(EXERCISE PROMPT) Transcribe the listing exactly, leaving out every picture.

(AVAILABLE DATA)
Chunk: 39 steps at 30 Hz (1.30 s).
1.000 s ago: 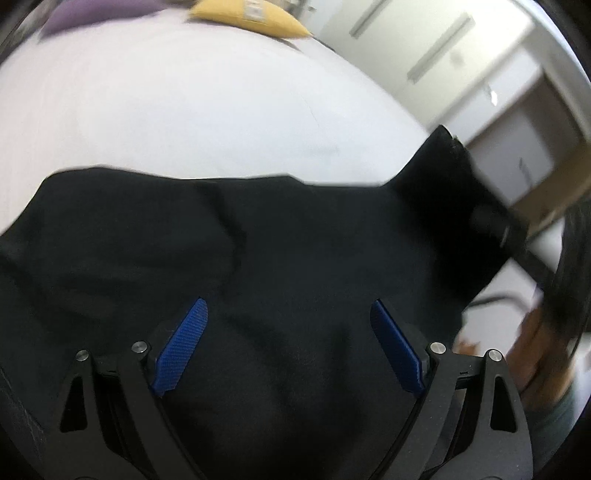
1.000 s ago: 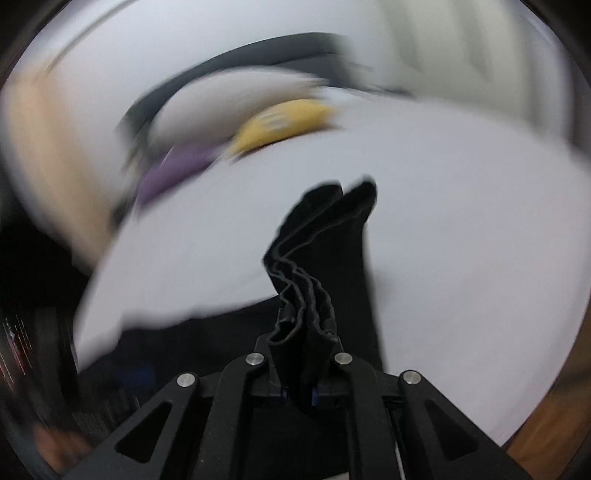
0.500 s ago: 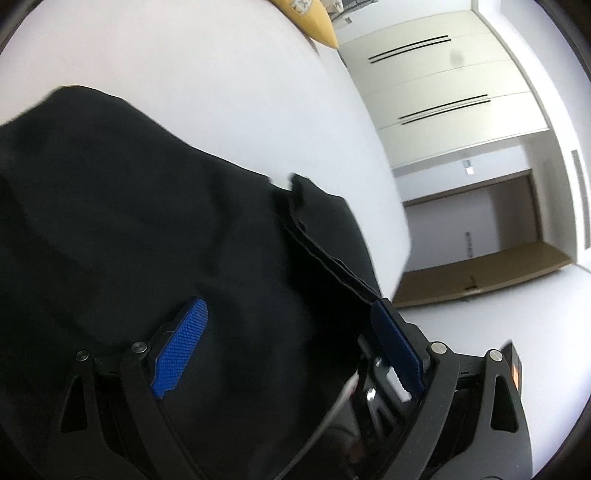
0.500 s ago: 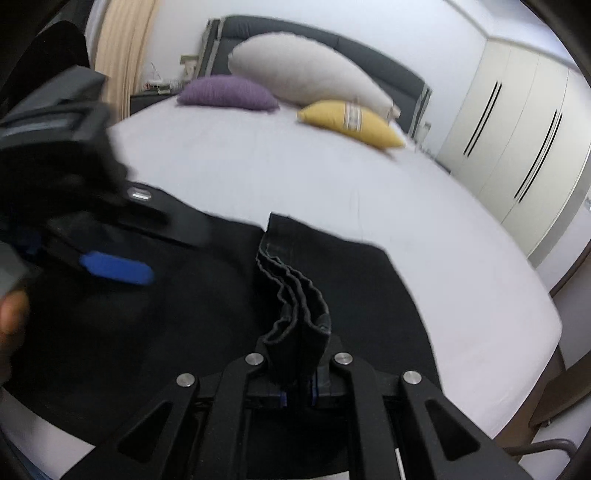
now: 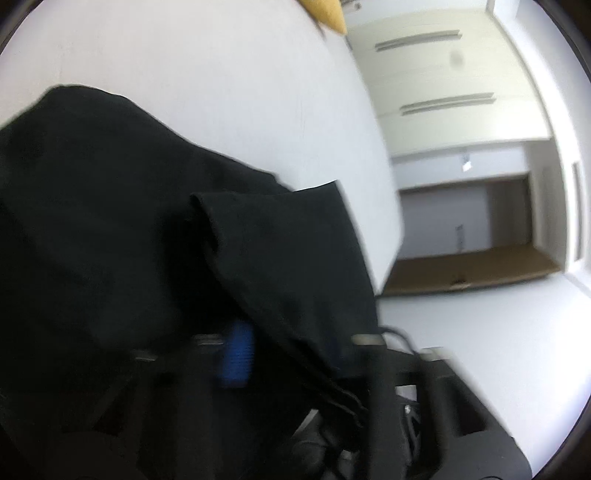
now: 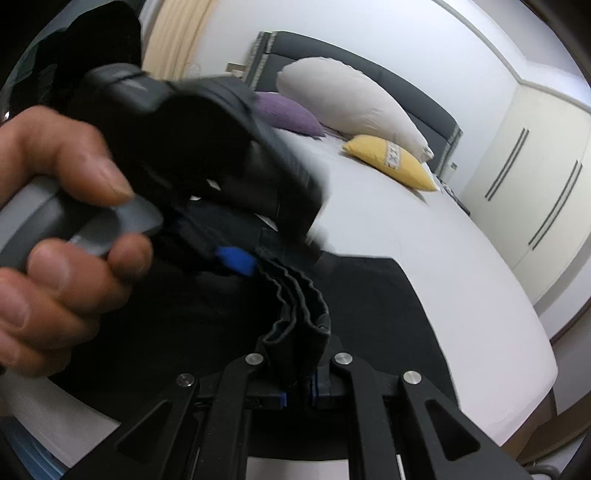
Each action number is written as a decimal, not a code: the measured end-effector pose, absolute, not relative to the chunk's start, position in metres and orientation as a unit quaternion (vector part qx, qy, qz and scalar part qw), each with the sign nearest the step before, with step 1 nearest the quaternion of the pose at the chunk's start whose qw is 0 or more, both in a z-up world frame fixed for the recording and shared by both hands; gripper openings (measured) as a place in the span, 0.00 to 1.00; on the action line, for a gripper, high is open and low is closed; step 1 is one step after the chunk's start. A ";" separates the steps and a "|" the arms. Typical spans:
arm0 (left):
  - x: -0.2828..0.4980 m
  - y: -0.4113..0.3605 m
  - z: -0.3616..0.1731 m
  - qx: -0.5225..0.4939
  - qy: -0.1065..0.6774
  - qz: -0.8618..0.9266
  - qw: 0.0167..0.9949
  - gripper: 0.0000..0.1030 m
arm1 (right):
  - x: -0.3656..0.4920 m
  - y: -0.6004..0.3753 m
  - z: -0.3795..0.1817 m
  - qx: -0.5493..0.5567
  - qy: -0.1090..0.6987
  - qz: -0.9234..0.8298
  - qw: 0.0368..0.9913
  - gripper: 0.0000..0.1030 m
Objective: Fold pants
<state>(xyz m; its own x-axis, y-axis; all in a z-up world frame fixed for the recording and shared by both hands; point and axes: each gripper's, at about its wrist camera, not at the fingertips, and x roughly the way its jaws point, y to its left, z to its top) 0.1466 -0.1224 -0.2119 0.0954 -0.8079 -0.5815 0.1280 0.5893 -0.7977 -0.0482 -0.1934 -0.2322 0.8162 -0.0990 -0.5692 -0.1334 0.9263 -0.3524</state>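
Pants (image 5: 110, 229), black, are filling the left wrist view from nine o'clock down to six, lying on the white bed (image 5: 221, 92). A folded flap of the cloth is running from the centre toward five o'clock, draping over the left gripper (image 5: 295, 354). Its jaws have just been closing, with the cloth between them. One blue pad (image 5: 238, 354) is showing at about six o'clock, pressed against the fabric; the other is hidden under the fold, and the picture is blurred, so the grip reads as a pinch on the pants. A yellow pillow (image 5: 327, 13) is peeking in at twelve o'clock. A wardrobe (image 5: 436, 85) is standing at one to two o'clock.

Right wrist view: the right gripper (image 6: 299, 387) is sitting at six o'clock, its jaws pressed nearly together on a pleated bunch of the pants (image 6: 369, 295), which is rising from between the pads toward the centre. The rest of the cloth is spreading flat over the bed (image 6: 443, 240) from centre toward four o'clock. A hand (image 6: 55, 221) at nine o'clock is gripping the grey handle of the left gripper (image 6: 255, 264), whose blue pad (image 6: 236, 260) is touching the far end of the bunch near the centre. At twelve to two o'clock a purple pillow (image 6: 288, 114), a white pillow (image 6: 347, 99) and the yellow pillow (image 6: 391, 160) are lying against the headboard (image 6: 424, 99). The wardrobe (image 6: 535, 184) is filling three o'clock.
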 end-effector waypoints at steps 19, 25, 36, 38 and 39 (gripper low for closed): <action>0.137 -0.041 -0.198 -0.184 0.566 -0.330 0.733 0.07 | -0.045 -0.104 -0.257 -0.272 0.320 0.111 0.901 0.09; 0.130 -0.035 -0.216 -0.170 0.575 -0.311 0.737 0.07 | -0.037 -0.099 -0.273 -0.285 0.344 0.122 0.886 0.09; 0.130 -0.060 -0.242 -0.153 0.574 -0.298 0.747 0.08 | -0.017 -0.106 -0.278 -0.285 0.364 0.120 0.879 0.13; 0.131 -0.068 -0.242 -0.148 0.571 -0.299 0.750 0.09 | -0.014 -0.114 -0.275 -0.253 0.369 0.123 0.886 0.14; 0.129 -0.072 -0.243 -0.145 0.570 -0.297 0.752 0.09 | -0.012 -0.117 -0.272 -0.242 0.372 0.126 0.887 0.16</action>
<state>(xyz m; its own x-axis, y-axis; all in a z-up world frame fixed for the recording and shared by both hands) 0.1294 -0.0718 -0.2425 0.1743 -0.6114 -0.7719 0.2812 0.7821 -0.5560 -0.0116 -0.1172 -0.2717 0.6909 0.0442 -0.7216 -0.4046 0.8508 -0.3353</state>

(ANSWER SECTION)
Chunk: 39 steps at 30 Hz (1.30 s).
1.000 s ago: 
1.000 s ago: 
0.500 s ago: 
0.500 s ago: 
now: 
now: 
Each action number is written as a decimal, not a code: the measured end-effector pose, absolute, not relative to the chunk's start, position in metres and orientation as a unit quaternion (vector part qx, qy, qz and scalar part qw), each with the sign nearest the step before, with step 1 nearest the quaternion of the pose at the chunk's start whose qw is 0 or more, both in a z-up world frame fixed for the recording and shared by both hands; gripper openings (measured) as a place in the span, 0.00 to 1.00; on the action line, for a gripper, high is open and low is closed; step 1 is one step after the chunk's start. A ";" separates the steps and a "|" the arms. Typical spans:
arm0 (left):
  - x: -0.2828..0.4980 m
  - y: -0.4113..0.3605 m
  - z: -0.3616..0.1731 m
  - qx: -0.5225..0.4939
  - qy: -0.1065..0.6774
  - qz: -0.8618..0.9266
  - qw: 0.0167..0.9949
  - gripper: 0.0000..0.1030 m
arm1 (right):
  - x: -0.3656..0.4920 m
  - y: -0.6004..0.3753 m
  - z: -0.3795..0.1817 m
  - qx: -0.5493..0.5567
  - qy: -0.1090..0.6987
  - qz: -0.9234..0.8298
  - qw: 0.0368..0.9913
  - gripper: 0.0000..0.1030 m
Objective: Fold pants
<state>(xyz m; its own x-axis, y-axis; all in a z-up world frame fixed for the recording and shared by both hands; point and axes: each gripper's, at about its wrist camera, not at the fingertips, and x roughly the way its jaws point, y to its left, z to its top) 0.1466 -0.1224 -0.2119 0.0954 -0.8079 -0.5815 0.1280 0.5893 -0.7977 -0.0482 -0.1934 -0.2322 0.8162 -0.0990 -0.5692 -0.1334 0.9263 -0.3524</state>
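Pants (image 5: 110, 229), black, are filling the left wrist view from nine o'clock down to six, lying on the white bed (image 5: 221, 92). A folded flap of the cloth is running from the centre toward five o'clock, draping over the left gripper (image 5: 295, 354). Its jaws have just been closing, with the cloth between them. One blue pad (image 5: 238, 354) is showing at about six o'clock, pressed against the fabric; the other is hidden under the fold, and the picture is blurred, so the grip reads as a pinch on the pants. A yellow pillow (image 5: 327, 13) is peeking in at twelve o'clock. A wardrobe (image 5: 436, 85) is standing at one to two o'clock.

Right wrist view: the right gripper (image 6: 299, 387) is sitting at six o'clock, its jaws pressed nearly together on a pleated bunch of the pants (image 6: 369, 295), which is rising from between the pads toward the centre. The rest of the cloth is spreading flat over the bed (image 6: 443, 240) from centre toward four o'clock. A hand (image 6: 55, 221) at nine o'clock is gripping the grey handle of the left gripper (image 6: 255, 264), whose blue pad (image 6: 236, 260) is touching the far end of the bunch near the centre. At twelve to two o'clock a purple pillow (image 6: 288, 114), a white pillow (image 6: 347, 99) and the yellow pillow (image 6: 391, 160) are lying against the headboard (image 6: 424, 99). The wardrobe (image 6: 535, 184) is filling three o'clock.
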 end-effector waypoints at steps 19, 25, 36, 38 and 39 (gripper low for closed): <action>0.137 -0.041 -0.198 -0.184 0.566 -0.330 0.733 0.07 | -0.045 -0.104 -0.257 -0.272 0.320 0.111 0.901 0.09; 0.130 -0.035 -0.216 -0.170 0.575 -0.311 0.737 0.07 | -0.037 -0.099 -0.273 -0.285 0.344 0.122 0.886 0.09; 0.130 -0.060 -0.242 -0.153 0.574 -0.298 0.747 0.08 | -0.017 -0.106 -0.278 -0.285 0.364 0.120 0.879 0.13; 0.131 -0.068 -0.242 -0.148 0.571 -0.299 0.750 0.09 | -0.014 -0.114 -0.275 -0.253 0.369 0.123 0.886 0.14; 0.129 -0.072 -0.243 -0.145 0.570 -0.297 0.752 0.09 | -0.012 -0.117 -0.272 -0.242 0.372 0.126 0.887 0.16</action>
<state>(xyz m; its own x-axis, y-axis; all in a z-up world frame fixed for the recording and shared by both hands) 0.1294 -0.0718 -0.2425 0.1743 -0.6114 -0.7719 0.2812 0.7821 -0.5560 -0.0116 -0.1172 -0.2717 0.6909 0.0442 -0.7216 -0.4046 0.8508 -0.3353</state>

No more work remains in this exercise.